Again, all of science, every nook and cranny of it, is based on the presupposition of intelligent design and is certainly not based on the presupposition of methodological naturalism.
In fact, adopting an ‘essentially atheistic worldview’, as mainstream science currently does today, drives science itself into catastrophic epistemological failure.
Thus, although the Darwinian Atheist firmly believes he is on the terra firma of science (in his appeal, even demand, for methodological naturalism), the fact of the matter is that, when examining the details of his materialistic/naturalistic worldview, it is found that Darwinists/Atheists are adrift in an ocean of fantasy and imagination with no discernible anchor for reality to grab on to.
It would be hard to fathom a worldview more antagonistic to modern science, indeed more antagonistic to reality itself, than Atheistic materialism and/or methodological naturalism have turned out to be.

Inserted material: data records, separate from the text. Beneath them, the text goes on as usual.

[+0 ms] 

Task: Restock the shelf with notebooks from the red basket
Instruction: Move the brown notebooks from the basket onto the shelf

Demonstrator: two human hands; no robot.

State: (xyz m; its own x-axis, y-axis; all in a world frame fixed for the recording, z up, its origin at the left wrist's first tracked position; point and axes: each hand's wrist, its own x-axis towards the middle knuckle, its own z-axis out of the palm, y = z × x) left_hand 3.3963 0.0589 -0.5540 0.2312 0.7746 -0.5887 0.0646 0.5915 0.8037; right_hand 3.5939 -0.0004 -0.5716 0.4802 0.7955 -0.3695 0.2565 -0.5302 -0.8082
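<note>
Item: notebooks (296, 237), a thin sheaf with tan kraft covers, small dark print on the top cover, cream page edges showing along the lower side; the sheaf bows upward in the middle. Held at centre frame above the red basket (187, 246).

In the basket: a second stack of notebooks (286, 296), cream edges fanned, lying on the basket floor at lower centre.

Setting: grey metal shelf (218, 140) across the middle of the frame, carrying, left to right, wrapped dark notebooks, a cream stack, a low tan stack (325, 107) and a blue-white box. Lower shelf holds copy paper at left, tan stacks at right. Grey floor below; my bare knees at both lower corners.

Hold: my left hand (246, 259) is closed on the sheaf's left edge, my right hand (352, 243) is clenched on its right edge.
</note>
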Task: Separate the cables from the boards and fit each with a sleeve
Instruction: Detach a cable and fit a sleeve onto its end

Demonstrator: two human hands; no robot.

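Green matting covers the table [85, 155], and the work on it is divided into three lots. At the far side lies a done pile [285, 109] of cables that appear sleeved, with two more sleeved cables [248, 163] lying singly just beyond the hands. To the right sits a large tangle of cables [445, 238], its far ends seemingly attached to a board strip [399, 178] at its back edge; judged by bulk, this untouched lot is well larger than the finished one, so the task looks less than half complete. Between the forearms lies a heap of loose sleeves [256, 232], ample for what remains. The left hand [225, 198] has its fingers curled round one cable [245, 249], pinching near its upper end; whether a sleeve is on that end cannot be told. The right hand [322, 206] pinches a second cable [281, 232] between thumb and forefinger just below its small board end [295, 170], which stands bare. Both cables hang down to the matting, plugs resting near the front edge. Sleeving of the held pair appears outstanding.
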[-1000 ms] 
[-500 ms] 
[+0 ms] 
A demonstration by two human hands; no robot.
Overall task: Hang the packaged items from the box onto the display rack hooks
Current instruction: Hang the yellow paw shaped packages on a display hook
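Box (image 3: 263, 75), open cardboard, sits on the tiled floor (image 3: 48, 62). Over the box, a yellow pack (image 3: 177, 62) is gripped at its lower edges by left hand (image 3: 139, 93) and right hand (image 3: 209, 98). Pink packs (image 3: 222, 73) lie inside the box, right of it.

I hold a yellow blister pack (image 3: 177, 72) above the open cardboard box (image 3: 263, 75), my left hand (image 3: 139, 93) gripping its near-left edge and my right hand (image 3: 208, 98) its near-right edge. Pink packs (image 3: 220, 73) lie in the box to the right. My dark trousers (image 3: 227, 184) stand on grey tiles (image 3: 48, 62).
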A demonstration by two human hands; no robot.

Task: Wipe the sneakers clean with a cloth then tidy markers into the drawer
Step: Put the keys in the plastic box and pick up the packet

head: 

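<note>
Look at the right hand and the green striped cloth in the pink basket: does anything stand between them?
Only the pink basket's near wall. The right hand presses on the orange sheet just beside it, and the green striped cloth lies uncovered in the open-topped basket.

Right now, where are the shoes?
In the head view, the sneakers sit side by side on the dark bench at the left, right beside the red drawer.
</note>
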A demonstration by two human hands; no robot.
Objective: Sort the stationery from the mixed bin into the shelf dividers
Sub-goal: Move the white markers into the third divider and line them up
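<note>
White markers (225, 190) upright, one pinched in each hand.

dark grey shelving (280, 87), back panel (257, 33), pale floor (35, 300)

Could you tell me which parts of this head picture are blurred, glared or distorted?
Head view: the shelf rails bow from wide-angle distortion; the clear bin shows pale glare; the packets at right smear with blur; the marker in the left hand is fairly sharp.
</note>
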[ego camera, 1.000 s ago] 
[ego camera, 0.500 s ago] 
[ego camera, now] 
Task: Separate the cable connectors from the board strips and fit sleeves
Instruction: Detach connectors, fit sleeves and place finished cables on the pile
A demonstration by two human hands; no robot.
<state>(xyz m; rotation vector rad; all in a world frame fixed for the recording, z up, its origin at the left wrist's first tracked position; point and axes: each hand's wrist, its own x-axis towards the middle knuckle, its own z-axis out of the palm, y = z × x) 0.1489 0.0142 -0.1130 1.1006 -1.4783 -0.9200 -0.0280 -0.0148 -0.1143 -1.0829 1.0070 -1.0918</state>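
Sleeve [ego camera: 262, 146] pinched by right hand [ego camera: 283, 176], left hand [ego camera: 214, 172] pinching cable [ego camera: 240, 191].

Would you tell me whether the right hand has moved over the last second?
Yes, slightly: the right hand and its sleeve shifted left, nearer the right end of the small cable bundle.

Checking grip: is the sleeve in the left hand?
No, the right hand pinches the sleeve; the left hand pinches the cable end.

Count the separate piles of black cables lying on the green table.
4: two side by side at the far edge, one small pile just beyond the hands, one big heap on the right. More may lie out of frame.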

As soon as I see appeal to alleged scientific consensus, I red flag. Collective opinion, especially in an ideologically polarised or dominated era is worth not even the cost of the paper it is written on. As for feelings and demands for modesty in the face of the new magisterium acting as life-tenure super legislature . . . the corruption of the US Supreme Court is metastasising . . . that is a negative value, it extracts a cost to put it down. The only sensible view is that scientific knowledge claims, especially those that are explanatory rather than direct observation, are at best weak form, provisional knowledge claims and should be held with a modicum of understanding of limitations. I used to imagine updates arriving at the door in High School Chemistry classes. As for computer simulations and other modelling exercises, such must not be confused with real world experiments and should be calibrated against same for reliability. KF
Gotta love seeing how the power struggle continues in the modern Sanhedrin.
“Science” is not extractable from the humans involved in every aspect of it. This is why people don’t trust “science,” and rightly so.
Can anyone guess the earliest recorded scientific experiment, one that follows the scientific method?